446 reviews83 followers
February 13, 2019
This double review is a tale of two forms. Eduardo Sguiglia's fiction Fordlandia proves among other things to be a study of the pitfalls of first-person narrative. Ostensibly a heart-of-darkness rewrite set in the Amazon -- damaged protagonist travels up-river on an unknown mission to correct the dysfunction that corrupts a jungle enterprise, only to surface his own demons -- the book has an annoying structural flaw. It oscillates between first-person-subjective and third-person-omniscient narrative, toggling plot chapters with the protagonist in Brazil against expositional scenes starring Henry Ford in Michigan. If the point is to instill reader sympathy with a potentially unreliable narrator, the conceit is undercut every other chapter. In any case, the experiment is wholly unnecessary. There are better ways of addressing first-person POV constraints. For example, the memoir form permits superior knowledge by allowing the protagonist to reflect with experience and research on events as they are related, while still allowing the potential for subjective coloration.

The author compounds these storytelling sins by failing to achieve historical accuracy in his choices of setting and characters. With the exception of Henry Ford (whom he even arranges to have visit the plantation, something which apparently never happened), Sguiglia's central figures are wholly fictitious. There was no Rowwe in charge, no Argentine responsible for workforce recruitment and retention, and after the demolition of a neighboring shantytown along with its brothels and bars, no women except spouses brought to Fordlandia to serve as domesticating influences. The best that can be said of the fictional Fordlandia is that it offers a glimpse of plantation life, but even this description of neatly ordered clapboard bunkhouses on a bermuda grass plain may be wrong. If so, then this book which lacks in sufficient style or literary verve to otherwise justify it is an utter waste of time.

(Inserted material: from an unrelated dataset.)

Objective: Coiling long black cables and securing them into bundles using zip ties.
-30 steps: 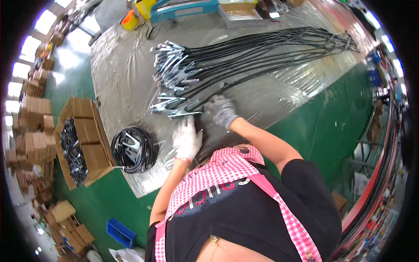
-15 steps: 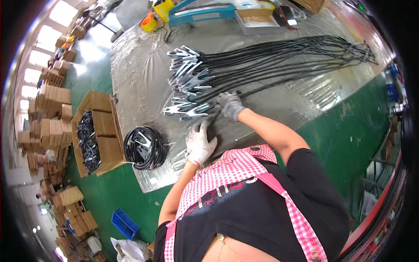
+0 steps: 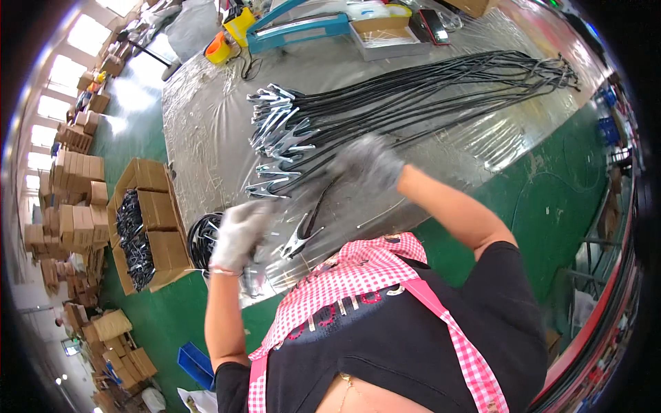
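Finding the spring clamp (image 3: 297,242) just right of the nearer left hand (image 3: 242,233), long axis slanting toward the right hand (image 3: 372,165), I cannot tell whether either's blurred fingers grip.

We are holding our two gloved hands well apart, the left hand (image 3: 241,234) staying out to the left and nearer, the right hand (image 3: 368,162) lying farther off and to the right. Our left forearm (image 3: 225,316) is running almost straight from near to far, and its wrist (image 3: 226,271) is leaning slightly right. Our right forearm (image 3: 447,206) is slanting from near right to far left, its elbow (image 3: 490,241) bending and jutting to the right. Both hands are showing blurred, the right more heavily, and the blur is hiding how their fingers are curling.
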Tool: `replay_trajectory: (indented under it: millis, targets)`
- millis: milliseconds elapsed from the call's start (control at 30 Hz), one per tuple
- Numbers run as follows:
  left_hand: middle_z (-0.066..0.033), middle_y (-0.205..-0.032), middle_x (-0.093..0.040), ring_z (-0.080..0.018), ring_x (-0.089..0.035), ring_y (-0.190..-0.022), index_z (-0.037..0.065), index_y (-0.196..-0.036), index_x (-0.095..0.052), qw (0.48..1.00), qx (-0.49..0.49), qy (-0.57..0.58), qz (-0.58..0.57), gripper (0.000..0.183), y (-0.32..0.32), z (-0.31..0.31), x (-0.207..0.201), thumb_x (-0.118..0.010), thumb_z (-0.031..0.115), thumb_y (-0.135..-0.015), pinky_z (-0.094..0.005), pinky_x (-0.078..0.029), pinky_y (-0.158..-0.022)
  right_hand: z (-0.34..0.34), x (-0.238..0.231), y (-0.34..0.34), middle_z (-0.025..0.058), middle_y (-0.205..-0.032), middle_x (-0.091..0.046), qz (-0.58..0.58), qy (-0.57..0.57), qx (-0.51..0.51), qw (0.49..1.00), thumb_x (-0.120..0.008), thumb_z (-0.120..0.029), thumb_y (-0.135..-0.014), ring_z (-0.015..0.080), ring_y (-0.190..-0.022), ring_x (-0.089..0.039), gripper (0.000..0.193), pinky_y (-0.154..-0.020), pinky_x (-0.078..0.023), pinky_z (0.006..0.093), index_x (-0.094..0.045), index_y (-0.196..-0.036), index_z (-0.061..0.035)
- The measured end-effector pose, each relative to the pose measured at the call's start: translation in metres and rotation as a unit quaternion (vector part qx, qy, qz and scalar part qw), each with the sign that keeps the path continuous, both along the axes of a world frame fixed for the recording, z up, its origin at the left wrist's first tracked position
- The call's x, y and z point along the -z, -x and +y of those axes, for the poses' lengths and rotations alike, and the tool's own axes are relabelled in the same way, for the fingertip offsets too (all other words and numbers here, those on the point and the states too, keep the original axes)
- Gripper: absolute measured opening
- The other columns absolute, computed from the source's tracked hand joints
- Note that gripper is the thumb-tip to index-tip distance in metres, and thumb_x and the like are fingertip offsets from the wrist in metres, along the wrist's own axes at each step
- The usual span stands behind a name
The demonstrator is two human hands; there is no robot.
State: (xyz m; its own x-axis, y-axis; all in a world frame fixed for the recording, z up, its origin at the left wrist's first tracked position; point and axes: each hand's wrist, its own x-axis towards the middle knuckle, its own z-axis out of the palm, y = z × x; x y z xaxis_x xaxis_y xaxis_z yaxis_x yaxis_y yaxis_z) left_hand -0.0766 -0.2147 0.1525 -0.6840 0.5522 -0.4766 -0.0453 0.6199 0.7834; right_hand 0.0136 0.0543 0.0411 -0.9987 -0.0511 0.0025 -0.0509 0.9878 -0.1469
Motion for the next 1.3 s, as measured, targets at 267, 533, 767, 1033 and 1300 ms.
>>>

Not so Greg Grandin's nonfictional study Fordlandia, which deconstructs the origins, history, setting, and principals of Ford's Amazonian experiment alongside that of his industrial Michigan home, all the while painting a telling portrait of an industrial lion in winter. On the shores of Muscle Shoals as much as those of Belterra, we encounter a utopian beating against the limits of his antiquated understanding of this world. Here I was surprised to learn that Ford imagined and promoted a Tennessee Valley Authority a decade or so before its invention as an early piece of New Deal infrastructure. Of course, Ford had wanted the TVA to be a "self-sustaining" Ford-built and run concession, one whose industrial elements would subsidize farmers on a seasonal basis when not tilling their fields. That vision of rural-industrial interdependence proved delusional, and in any case irrelevant as the Senate had the foresight and sense to keep the project under public auspices. Still, Grandin makes the case that Ford's plans to place colonies along the banks of the Tapajos River were a direct outgrowth of his failed attempts on the Tennessee.

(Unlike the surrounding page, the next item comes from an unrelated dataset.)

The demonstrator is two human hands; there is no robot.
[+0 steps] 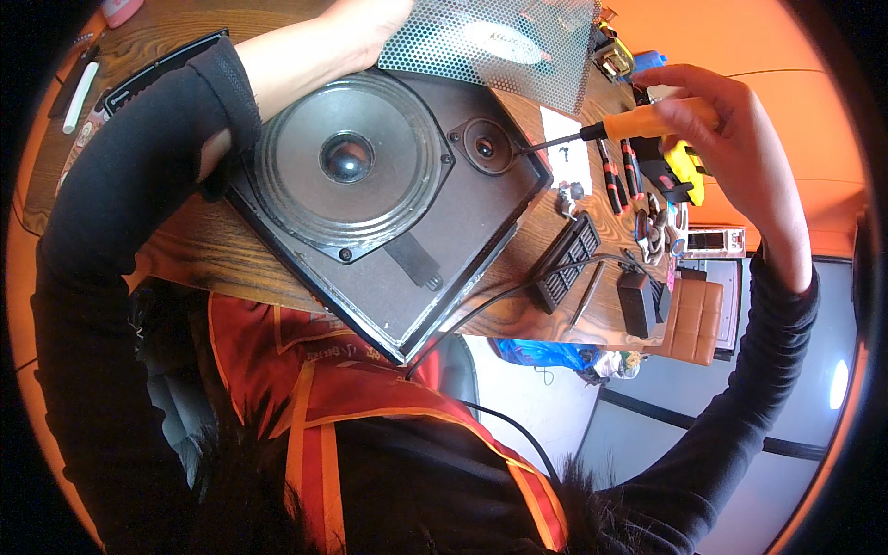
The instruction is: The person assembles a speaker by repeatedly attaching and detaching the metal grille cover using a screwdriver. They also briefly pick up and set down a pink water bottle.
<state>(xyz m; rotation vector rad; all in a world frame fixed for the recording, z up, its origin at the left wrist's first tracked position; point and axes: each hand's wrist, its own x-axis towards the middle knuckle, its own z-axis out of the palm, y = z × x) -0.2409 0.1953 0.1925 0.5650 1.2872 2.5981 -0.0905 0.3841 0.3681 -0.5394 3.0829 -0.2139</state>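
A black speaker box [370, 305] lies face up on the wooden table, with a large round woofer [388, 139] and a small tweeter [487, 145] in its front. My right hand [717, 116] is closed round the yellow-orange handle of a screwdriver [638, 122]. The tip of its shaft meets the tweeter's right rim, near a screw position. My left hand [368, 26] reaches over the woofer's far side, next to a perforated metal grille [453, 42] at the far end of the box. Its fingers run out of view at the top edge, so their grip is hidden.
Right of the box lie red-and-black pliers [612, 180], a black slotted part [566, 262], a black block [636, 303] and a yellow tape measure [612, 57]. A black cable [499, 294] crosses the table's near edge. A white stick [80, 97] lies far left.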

Grandin glosses over Ford's early years to better dwell on the scion during the crucial gestation period and lurching life of the plantation. There is a there there, though, one nicely grounded in reality. By contrast, Sguiglia chooses to leave his narrator's troubles shrouded in a vague past. As such, Sguiglia's Argentine Horacio is something of a cipher, a chain smoking, hard drinking, laconic tough guy of the type played by a young Sean Connery or middle aged Humphrey Bogart. Sguiglia's unwillingness to commit to the limited knowledge that adopting the narrator's exclusive point-of-view typically requires leads to some jarring moments [emphasis added]:
On the way back I bumped into Jack…. Jack could be seen around the plantation at all hours of the day, with men armed with shovels, machetes, and hoes, giving orders to clear a path and measuring the terrain with his footsteps…. I never found out if the reason for his zeal was because on the plantation he did not have to deal with the authorities or put up with the opinions of Rowwe or anyone else, or if it was because working the land brought back fond memories of the beautiful lands in Michigan, where he spent his childhood, the only truly happy time of his life. -- p. 36
There are occasionally other awkward passages, as well:
When I got home I stretched out on the bed and reread the report on the people of the Amazon from the beginning to end…. The report went off into the description of the different feats that a young Indian named Tero had to accomplish in order to be recognized as the new warlord of the Munduruku tribe. I had the impression that a woman had written it. -- pp. 36-7
This struck me as a confusing statement. What does that mean? How would one write a sociology report in a gendered way? ("The natives row rough-hewn canoes carved from their makers' stubble and sweat." "Scents of vanilla and clematis suffuse the villages, light thatch dispersing the mist that floats in with the dawn.") I made these up. Do either seem particularly masculine or feminine?

I dunno… in retrospect, I think the observation was just Sguiglia's clumsy, probably misogynist way of foreshadowing his femme fatale. Thus introduced, the sociologist is immediately reduced to an object, subjected first to voyeurism before being relegated to service as a discardable trophy. Does her femaleness matter? She is made to be sympathetic to the indigeneous population, but rather than serving as their champion she is rendered to be their nurturer, an Occidental uberMom. I'm surprised Sguiglia didn't simply make her a sexy nurse.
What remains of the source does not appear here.